Im Mittelpunkt der Geschichte steht Alice. Sie ist eine starke Frau, die den Krieg überlebt hat und während des Krieges als Hilfskrankenschwester arbeitete. Bereits am Beginn des Buches wird klar, dass Alice eine Frau ist, die resolut ihrer Überzeugung folgt und nicht danach fragt, ob es den anderen Menschen immer passt, was sie entscheidet. Zudem ist sie überaus hilfsbereit und verurteilt Menschen nicht. Insbesondere letzteres ist eine Eigenschaft, die mir an diesem Charakter sehr gefällt.

Der Leser erfährt, dass Alice früher bereits in der Bahnhofsmission arbeitete und diese nun - nach dem Krieg - wieder aufbauen will. Dabei begegnen ihr viele Schwierigkeiten, denen sie sich  mit Hilfe ihrer damaligen Mitstreiterinnen und Oberst Wolkow entgegenstellt. Außerdem muss Alice einige Entscheidungen treffen, die den Leser zu der Frage bringen: Wie hätte ich gehandelt?

Alice’ Freundin Natalie taucht zusammen mit ihrer Tochter Claire wieder auf. Zunächst ist die Begegnung etwas kühl, aber im Laufe der Geschichte nähern sich die beiden Frauen wieder an. Natalie hat ihre Geschichte im Gepäck, die in diesem Teil recht kurz dargestellt wird, weil sie bereits im ersten Band erzählt wurde. Aber auch ohne dessen Kenntnis kann man die Verbindung der beiden Frauen gut verstehen. In diesem Zusammenhang macht die Autorin deutlich, wie zerrissen Alice hin und wieder in ihrer Gefühlswelt ist. Eigentlich würde sie gern, kann dann aber doch nicht. So ähnlich ergeht es ihr auch mit Oberst Wolkow, dem Alice sehr zugetan ist.

In Claire trifft man eine junge Frau, die Deutschland weder vor noch während des Krieges kennenlernte. Sie hat eine gewisse Abneigung gegen dieses Land, wie sie aus meiner Sicht nachvollziehbar ist. Außerdem ahnt sie, dass sie nicht alles über die Vergangenheit ihrer Mutter weiß. Claire habe ich als impulsiven Charakter kennengelernt. Ich mag sie im Grunde, aber ihre Verhaltensweisen wollen manchmal nicht zum Alter der Figur passen. Deshalb wirkt Claire oftmals deutlich jünger, als sie wirklich ist.  

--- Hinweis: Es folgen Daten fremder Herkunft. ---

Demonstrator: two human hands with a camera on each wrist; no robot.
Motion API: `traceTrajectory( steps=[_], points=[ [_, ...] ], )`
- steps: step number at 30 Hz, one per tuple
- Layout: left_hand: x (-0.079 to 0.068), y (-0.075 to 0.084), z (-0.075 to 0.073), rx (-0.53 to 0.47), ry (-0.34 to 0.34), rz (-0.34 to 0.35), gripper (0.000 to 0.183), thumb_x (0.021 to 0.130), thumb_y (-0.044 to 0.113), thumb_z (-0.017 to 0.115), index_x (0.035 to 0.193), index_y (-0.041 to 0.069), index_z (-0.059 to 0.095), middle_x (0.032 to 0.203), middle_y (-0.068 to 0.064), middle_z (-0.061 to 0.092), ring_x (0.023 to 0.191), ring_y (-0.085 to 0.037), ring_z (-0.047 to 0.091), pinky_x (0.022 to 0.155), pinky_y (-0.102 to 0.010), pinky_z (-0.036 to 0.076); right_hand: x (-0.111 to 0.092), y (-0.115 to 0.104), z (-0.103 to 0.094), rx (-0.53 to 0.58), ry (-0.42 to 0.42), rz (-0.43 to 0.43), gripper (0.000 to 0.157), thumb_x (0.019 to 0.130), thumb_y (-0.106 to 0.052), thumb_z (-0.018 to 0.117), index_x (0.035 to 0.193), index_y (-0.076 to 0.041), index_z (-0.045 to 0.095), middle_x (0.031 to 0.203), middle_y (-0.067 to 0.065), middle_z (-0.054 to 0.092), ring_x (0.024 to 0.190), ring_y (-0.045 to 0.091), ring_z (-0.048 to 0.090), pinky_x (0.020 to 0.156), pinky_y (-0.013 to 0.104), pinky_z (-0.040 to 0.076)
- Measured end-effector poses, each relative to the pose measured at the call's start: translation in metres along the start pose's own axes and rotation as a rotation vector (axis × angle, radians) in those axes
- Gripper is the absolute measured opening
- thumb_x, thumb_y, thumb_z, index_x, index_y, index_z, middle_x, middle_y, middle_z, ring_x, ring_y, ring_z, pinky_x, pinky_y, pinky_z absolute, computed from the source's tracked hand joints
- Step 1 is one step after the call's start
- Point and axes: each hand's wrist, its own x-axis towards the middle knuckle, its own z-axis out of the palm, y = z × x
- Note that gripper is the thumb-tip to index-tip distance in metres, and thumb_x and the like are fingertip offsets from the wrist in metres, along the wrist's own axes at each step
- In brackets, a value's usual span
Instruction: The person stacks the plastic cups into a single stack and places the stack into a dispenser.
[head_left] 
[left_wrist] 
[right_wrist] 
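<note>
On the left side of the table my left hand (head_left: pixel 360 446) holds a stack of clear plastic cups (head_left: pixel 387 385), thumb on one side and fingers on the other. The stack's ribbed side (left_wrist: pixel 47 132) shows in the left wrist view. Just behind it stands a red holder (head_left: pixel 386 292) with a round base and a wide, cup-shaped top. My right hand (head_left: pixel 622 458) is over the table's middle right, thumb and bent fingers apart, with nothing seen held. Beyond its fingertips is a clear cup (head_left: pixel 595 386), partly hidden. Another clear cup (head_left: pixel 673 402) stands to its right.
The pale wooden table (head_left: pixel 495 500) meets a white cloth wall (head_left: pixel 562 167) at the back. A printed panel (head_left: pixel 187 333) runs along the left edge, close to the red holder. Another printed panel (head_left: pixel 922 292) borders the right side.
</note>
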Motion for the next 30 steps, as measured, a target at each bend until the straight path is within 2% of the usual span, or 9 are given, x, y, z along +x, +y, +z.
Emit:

Alles in allem sind die Charaktere gut gewählt. Hin und wieder hätte ich mir etwas mehr Tiefgang gewünscht. Mir fehlte das letzte Tröpfchen, um das Gefühl zu haben, durch die Augen der Charaktere auf die Geschichte zu schauen. Dennoch wirken die Figuren authentisch. Insbesondere einigen der Nebenfiguren verleiht die Autorin durch den Berliner Dialekt Authentizität. Das hat mich sehr gefreut und oftmals musste ich schmunzeln. 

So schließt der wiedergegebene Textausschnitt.